Sep Vanmarcke's (Belkin) Bianchi Infinito CV for Ronde van Vlaanderen (Image credit: Jonny Irick)

Italian bike manufacturer Bianchi begun in 1885 and has been at the forefront of technical innovation ever since Edoardo Bianchi started the business from his workshop at 7 Via Nirone, Milan. In the 19th century the company was the first to change to equal-sized wheels with pneumatic rubber tires and in the 21st century it has worked to developed carbon fibre bicycles that cancel out vibration, a key factor when racing in the Cobbled Classics.

The Infinito CV is the flagship bike for Bianchi and was used by the WorldTour team Belkin during the Cobbled Classics, taking Sep Vanmarcke to third at Ronde van Vlaanderen and fourth at Paris-Roubaix.

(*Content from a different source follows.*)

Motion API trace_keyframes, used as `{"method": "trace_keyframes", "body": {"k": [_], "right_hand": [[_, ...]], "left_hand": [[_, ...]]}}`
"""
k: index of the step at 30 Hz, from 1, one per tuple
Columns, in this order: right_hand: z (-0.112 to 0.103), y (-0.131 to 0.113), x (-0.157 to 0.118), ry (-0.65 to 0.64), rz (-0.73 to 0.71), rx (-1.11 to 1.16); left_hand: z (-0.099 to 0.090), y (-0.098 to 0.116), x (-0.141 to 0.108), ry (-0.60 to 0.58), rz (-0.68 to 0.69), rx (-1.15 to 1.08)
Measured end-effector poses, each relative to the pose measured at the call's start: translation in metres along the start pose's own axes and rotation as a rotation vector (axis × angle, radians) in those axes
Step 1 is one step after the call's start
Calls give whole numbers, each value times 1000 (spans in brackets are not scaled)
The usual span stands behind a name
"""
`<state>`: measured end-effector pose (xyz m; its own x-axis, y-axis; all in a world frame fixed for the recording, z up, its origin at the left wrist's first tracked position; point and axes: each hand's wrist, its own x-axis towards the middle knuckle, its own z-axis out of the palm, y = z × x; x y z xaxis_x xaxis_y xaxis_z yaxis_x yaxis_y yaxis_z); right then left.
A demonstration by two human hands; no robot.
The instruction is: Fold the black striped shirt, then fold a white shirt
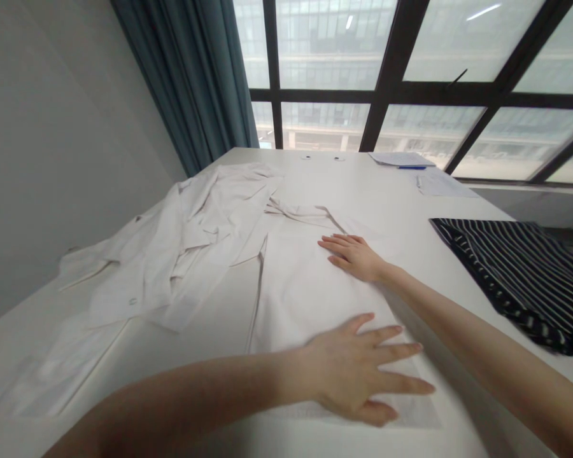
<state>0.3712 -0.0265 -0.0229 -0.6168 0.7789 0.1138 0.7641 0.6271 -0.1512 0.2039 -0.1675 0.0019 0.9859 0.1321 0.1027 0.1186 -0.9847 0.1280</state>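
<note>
A white garment (291, 299) lies spread on the white table in front of me; its exact kind is unclear. Across its near end, my left hand (353, 369) rests palm down with fingers spread wide. Farther up, my right hand (356, 256) lies flat at the garment's right side, fingers stretched out and fairly close together. Both hands press on the cloth without gripping it. Creased folds and a strip of fabric show at the garment's far end. To its left, a rumpled white button-up garment (191, 235) sprawls in loose folds, a sleeve reaching toward me.
A black garment with white stripes (520, 267) lies at the table's right edge. Papers (401, 159) and a blue pen (412, 167) sit at the far right. Beyond the table (329, 184) stand a blue curtain (195, 70) and dark-framed windows (325, 95); a grey wall is at left.
</note>
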Motion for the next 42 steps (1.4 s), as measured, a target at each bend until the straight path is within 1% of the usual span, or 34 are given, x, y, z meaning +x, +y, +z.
{"method": "trace_keyframes", "body": {"k": [5,10,14,16,18,20,21,22,23,24,25,26,27,28,29,30,31,32,33,35,38,42], "right_hand": [[1,0,-1,23,12,20],[4,2,-4,96,19,73],[8,5,-6,179,38,176],[9,6,-7,215,49,224],[10,6,-7,249,77,261],[10,5,-7,277,100,290],[10,5,-7,294,104,306],[10,6,-7,318,99,323],[11,7,-7,350,91,340],[12,8,-6,395,88,352],[14,11,-6,451,98,360],[15,13,-5,513,131,362],[17,16,-5,576,191,358],[18,18,-5,630,274,352],[19,20,-5,668,367,348],[20,22,-5,686,452,351],[20,23,-6,686,516,360],[20,23,-6,674,555,375],[20,23,-6,658,571,394],[17,22,-7,636,566,432],[13,19,-9,640,550,477],[9,17,-12,619,529,544]], "left_hand": [[0,6,2,2,23,21],[1,7,1,-25,7,12],[1,13,-2,6,71,43],[-2,15,-2,-2,120,41],[-7,14,-4,-25,177,-14],[-13,8,-7,-29,238,-149],[-16,1,-10,-9,239,-235],[-19,-8,-14,33,213,-316],[-22,-20,-20,98,151,-379],[-24,-34,-27,192,46,-410],[-26,-51,-36,323,-65,-404],[-26,-70,-46,448,-202,-348],[-25,-89,-57,554,-383,-249],[-24,-107,-68,629,-570,-134],[-21,-123,-79,690,-749,-32],[-17,-137,-89,706,-898,30],[-12,-148,-97,706,-1015,53],[-8,-156,-104,699,-1100,45],[-3,-161,-108,693,-1158,19],[3,-165,-112,692,-1213,-30],[6,-164,-110,696,-1244,-35],[3,-160,-106,618,-1264,-3]]}}
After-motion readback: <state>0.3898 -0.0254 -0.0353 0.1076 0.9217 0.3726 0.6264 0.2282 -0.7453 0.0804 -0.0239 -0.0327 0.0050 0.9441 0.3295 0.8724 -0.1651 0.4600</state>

"Bianchi's mission in the development of the Infinito CV was primarily based on two factors; one, research into minimising stress on the athletes; and secondly, creating better control of the bike," Bianchi's product manager Angelo Lecchi explained.

The Infinito CV uses a system known as Countervail, a viscoelastic material developed between Bianchi and Materials Science Corporation (MSC) that is embedded structurally in critical areas of the frame and fork.

The bike has also been specifically designed to be ridden over tough terrain for a long time. And with a longer frame geometry, it's a bike often seen at the front of the peloton.